* Directions *
Find and return every line of the data that contains the word "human".

* Collected data entries *
==========

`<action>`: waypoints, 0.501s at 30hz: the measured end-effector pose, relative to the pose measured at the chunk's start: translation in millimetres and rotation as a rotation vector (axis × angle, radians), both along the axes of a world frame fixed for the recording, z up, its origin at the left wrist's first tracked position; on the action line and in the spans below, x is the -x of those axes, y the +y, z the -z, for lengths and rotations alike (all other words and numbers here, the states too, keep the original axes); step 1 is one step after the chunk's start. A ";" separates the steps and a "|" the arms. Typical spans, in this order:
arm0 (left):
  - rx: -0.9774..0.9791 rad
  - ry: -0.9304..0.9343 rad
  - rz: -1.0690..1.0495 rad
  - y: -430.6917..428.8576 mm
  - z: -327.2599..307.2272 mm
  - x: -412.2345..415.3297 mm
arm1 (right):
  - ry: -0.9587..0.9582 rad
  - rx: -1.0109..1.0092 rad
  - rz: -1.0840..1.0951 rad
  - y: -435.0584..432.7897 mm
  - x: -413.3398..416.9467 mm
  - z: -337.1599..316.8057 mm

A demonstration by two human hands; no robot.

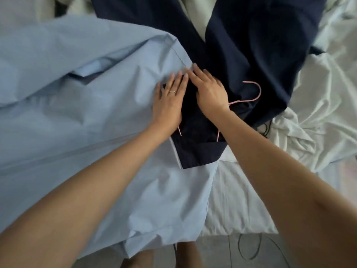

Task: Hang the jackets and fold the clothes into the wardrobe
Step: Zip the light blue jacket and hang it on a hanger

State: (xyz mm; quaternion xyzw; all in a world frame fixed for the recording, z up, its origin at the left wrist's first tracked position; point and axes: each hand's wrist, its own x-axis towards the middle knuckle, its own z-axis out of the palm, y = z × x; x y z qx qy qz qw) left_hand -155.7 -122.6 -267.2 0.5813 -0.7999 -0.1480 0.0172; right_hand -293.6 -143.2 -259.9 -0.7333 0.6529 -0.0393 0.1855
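Navy jacket point(251, 55) under R hand point(209, 91) fingers point(193, 73), L hand point(170, 102) on blue shirt point(77, 113)

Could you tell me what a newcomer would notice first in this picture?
Two bare hands meet at the centre: the left hand, wearing a silver ring, lies flat on the edge of the big light blue fabric garment covering the left, and the right hand rests on the dark navy garment in the middle. Just right of that hand, the hook of a thin pink wire hanger pokes from the navy cloth, with a rumpled white bed sheet beyond.
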 end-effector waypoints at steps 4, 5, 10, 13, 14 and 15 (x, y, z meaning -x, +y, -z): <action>0.077 -0.071 0.022 5.4 11.0 -2.6 | -0.064 0.048 0.073 -3.7 10.9 5.8; 0.060 -0.093 0.035 8.7 12.5 -6.1 | -0.033 0.034 0.070 -2.0 16.4 5.6; -0.212 -0.061 0.046 31.3 10.2 -40.9 | -0.237 0.201 0.334 38.5 26.6 -20.9; -0.143 0.088 -0.074 52.3 0.1 -74.8 | -0.276 0.322 0.437 91.2 20.4 -31.4; -0.126 0.100 -0.115 64.5 -2.3 -85.3 | -0.343 0.234 0.563 104.2 17.2 -29.2; -0.128 0.080 -0.142 78.7 -2.5 -97.0 | -0.447 0.093 0.726 110.1 14.2 -25.7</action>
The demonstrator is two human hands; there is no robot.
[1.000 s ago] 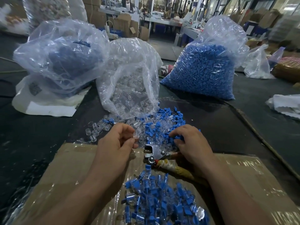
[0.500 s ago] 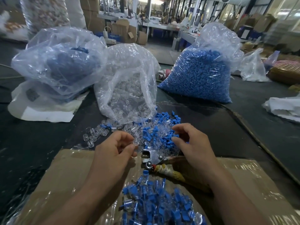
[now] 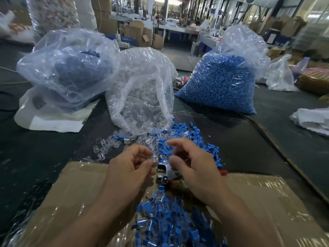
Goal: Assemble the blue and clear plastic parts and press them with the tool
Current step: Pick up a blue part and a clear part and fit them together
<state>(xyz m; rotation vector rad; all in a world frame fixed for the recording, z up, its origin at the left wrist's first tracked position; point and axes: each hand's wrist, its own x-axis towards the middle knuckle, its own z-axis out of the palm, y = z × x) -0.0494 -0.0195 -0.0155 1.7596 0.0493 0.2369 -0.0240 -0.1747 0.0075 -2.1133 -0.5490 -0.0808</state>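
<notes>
Nearest, below both wrists, a heap of joined blue-and-clear pieces (image 3: 169, 223) lies on film-wrapped cardboard (image 3: 267, 202). Above it the left hand (image 3: 131, 168) has a narrow grip, thumb and fingertips pinching one clear part (image 3: 154, 157); blur hides which way that part's long axis runs. The right hand (image 3: 194, 168) is just right of it, its grip loose, thumb and forefinger apart with nothing seen between them. Under the gap between the two grips lies the metal tool (image 3: 162, 171), its head toward the left grip and its wrapped handles running off under the right palm. Just beyond the right fingertips is the scatter of blue parts (image 3: 195, 139) on the dark desk (image 3: 249, 148), so I judge the right hand the nearer one to fetch a blue part. Loose clear parts (image 3: 106, 145) lie beyond and left of the left grip. Farther off stand the bag of clear parts (image 3: 142, 97) and, to its right, the bag of blue parts (image 3: 222, 82).
</notes>
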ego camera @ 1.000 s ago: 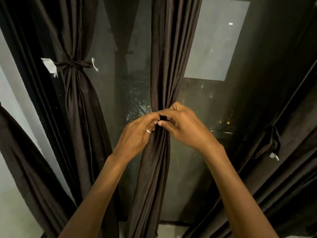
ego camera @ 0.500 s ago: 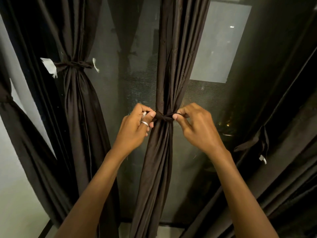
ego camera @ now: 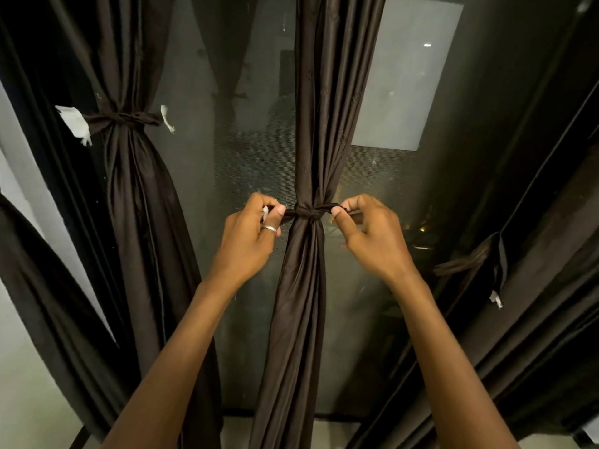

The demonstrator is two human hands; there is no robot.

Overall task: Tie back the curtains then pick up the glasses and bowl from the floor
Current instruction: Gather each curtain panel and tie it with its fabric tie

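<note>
My left hand (ego camera: pixel 249 241) and right hand (ego camera: pixel 372 238) are bare, and both forearms are uncovered down to the lower edge of the view. A plain silver-coloured ring (ego camera: pixel 269 229), narrow and smooth, circles one digit of my left hand. My fingernails are trimmed short.

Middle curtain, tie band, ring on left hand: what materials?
The middle curtain looks like dark brown woven fabric, maybe satin or polyester: soft sheen along the folds. The tie band seems the same cloth, knotted. The ring looks like polished silver-coloured metal by its bright glint; alloy unclear.
</note>
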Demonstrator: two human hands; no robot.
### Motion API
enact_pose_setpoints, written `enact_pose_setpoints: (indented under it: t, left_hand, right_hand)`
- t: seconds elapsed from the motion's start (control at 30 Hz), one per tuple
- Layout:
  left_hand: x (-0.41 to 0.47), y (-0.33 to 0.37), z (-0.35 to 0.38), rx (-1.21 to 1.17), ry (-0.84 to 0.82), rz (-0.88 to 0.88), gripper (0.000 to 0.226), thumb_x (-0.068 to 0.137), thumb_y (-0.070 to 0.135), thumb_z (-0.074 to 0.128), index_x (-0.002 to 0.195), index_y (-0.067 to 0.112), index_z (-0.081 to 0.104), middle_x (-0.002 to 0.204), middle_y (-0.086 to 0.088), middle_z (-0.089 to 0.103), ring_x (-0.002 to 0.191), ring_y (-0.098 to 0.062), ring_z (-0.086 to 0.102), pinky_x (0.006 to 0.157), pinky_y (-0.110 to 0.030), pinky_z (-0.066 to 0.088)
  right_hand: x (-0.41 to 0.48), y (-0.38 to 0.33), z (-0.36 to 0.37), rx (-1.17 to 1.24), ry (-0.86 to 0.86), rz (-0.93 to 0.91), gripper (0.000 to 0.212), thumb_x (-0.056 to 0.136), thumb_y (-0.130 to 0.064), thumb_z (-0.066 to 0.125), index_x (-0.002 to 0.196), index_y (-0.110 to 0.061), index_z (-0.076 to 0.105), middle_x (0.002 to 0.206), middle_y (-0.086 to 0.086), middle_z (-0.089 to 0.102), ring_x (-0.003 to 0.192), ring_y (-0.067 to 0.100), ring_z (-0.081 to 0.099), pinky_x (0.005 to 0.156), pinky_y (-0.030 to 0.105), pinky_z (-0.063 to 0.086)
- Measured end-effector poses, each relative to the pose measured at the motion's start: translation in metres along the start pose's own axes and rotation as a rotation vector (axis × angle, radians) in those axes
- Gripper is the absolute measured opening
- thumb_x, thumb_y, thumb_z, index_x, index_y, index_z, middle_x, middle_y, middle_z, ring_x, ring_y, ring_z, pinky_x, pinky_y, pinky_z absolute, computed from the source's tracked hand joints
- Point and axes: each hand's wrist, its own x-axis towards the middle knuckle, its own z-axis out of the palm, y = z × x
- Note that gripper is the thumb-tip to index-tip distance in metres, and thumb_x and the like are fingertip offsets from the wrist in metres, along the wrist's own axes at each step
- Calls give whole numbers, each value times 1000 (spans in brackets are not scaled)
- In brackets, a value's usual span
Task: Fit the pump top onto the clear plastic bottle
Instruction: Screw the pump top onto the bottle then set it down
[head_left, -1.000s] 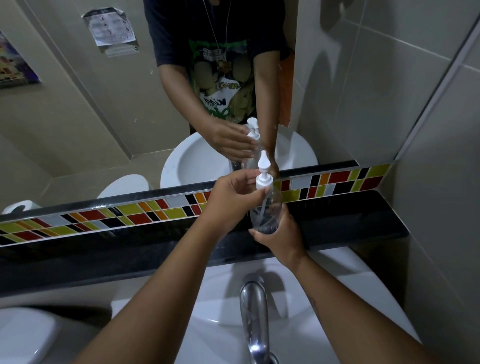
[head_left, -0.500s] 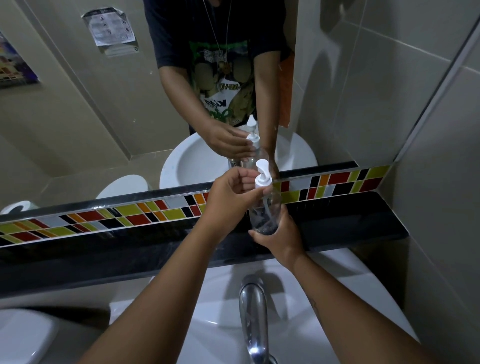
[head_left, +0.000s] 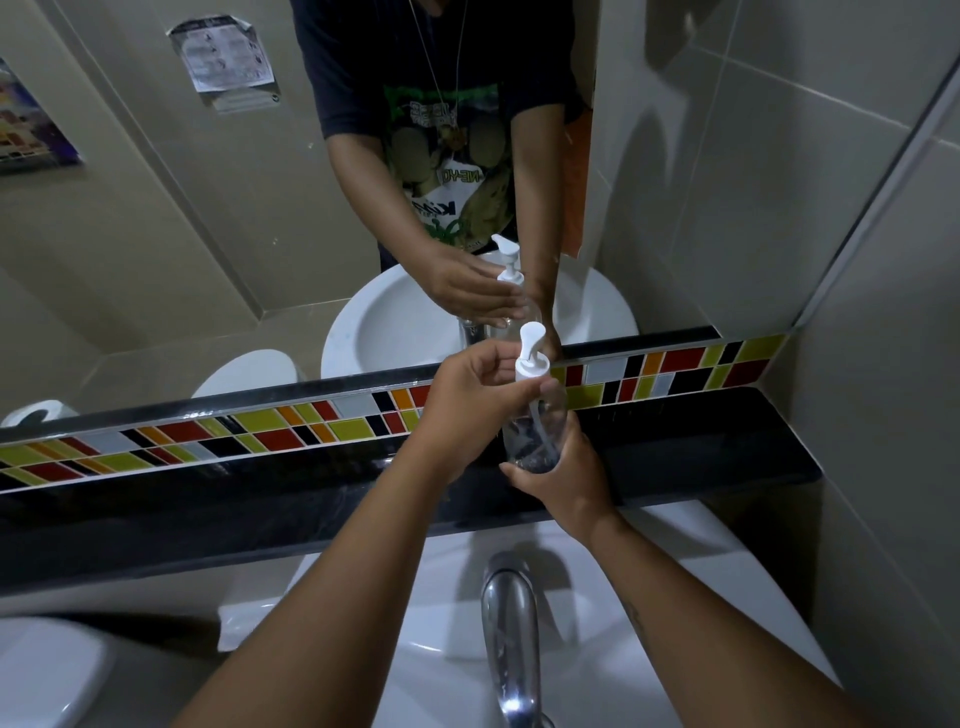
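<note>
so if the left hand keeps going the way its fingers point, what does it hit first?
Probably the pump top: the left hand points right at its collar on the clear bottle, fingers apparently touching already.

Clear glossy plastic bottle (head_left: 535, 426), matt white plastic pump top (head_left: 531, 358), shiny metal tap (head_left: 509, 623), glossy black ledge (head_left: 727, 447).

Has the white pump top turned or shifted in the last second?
Yes. The white pump top has turned: its nozzle, earlier pointing up at the mirror, now swings leftward along the coloured tile strip, while the clear plastic bottle stays put.
</note>
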Motion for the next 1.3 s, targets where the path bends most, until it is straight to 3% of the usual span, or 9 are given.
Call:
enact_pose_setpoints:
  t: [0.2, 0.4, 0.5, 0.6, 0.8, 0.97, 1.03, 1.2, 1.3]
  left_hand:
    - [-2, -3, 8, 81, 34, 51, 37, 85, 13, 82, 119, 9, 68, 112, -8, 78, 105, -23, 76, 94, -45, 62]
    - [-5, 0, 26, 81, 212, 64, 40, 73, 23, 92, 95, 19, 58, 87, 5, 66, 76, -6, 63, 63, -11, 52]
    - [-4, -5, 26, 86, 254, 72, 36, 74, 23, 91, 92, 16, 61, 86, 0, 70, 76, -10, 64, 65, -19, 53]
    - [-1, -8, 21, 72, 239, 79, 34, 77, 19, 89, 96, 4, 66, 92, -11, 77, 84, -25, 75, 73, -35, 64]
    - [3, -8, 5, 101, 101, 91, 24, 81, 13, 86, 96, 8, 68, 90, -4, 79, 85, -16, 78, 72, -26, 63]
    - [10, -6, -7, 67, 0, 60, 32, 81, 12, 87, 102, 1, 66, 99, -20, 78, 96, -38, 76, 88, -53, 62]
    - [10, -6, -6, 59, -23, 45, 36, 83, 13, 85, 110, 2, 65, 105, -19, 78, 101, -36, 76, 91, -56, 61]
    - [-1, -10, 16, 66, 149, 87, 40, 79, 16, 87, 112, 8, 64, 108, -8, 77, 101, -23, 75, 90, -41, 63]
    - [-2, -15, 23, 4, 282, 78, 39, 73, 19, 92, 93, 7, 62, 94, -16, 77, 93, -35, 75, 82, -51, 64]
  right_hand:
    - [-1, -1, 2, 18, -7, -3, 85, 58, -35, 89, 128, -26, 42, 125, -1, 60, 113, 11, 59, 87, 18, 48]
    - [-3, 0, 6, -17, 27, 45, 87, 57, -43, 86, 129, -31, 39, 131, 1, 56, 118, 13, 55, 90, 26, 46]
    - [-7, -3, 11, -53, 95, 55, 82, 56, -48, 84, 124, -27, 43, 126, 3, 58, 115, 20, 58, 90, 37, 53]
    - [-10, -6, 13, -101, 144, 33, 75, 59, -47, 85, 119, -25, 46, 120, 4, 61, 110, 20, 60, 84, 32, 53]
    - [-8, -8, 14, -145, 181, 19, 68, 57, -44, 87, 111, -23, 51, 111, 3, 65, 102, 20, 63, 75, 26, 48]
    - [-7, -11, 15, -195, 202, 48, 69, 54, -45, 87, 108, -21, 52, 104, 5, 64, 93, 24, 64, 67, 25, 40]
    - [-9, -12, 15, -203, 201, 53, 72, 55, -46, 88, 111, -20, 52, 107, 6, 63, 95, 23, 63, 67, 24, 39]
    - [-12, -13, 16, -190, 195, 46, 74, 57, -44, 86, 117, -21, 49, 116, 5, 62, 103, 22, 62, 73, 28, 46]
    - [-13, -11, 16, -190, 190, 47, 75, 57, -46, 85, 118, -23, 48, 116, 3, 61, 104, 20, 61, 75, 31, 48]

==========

* Reply *
A demonstration by two human hands; no robot.
The demonstrator is two human hands; there is no robot.
The demonstrator is two human hands; there is no robot.
Demonstrator: two human hands; no robot.

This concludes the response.